Exercise details: Where does the word "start" occur in the data below? Copy each line that holds it.

※ ※ ※

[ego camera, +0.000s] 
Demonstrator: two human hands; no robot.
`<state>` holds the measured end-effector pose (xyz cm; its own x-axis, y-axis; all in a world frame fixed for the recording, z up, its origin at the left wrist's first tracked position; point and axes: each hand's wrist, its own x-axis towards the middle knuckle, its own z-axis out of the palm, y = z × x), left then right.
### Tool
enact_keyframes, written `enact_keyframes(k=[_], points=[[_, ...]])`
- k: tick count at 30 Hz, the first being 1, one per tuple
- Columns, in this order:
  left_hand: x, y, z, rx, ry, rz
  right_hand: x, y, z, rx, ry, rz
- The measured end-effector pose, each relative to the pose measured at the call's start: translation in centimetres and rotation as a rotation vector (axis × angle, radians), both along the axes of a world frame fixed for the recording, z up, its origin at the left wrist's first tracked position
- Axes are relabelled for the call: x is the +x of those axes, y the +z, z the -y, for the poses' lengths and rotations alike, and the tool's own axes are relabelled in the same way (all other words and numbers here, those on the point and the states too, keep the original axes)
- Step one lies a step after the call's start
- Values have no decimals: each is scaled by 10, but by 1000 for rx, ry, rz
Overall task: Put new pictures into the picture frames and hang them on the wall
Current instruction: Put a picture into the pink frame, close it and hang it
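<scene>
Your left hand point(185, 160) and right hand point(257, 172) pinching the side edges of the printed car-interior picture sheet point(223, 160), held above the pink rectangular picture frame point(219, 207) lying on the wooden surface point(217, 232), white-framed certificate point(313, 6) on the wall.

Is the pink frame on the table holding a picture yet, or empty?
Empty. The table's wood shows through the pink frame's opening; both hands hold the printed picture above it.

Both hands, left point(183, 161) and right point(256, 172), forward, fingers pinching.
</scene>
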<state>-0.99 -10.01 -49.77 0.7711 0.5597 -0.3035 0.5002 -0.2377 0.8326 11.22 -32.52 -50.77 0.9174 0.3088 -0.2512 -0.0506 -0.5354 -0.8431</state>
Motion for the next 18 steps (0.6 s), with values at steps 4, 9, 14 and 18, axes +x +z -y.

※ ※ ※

Exercise answer:
- The measured end-effector pose, each relative to the pose measured at the call's start: translation in centimetres and rotation as a rotation vector (axis × angle, radians), both along the axes of a world frame fixed for the recording, z up, its origin at the left wrist's first tracked position
- Step one lies a step after the call's start

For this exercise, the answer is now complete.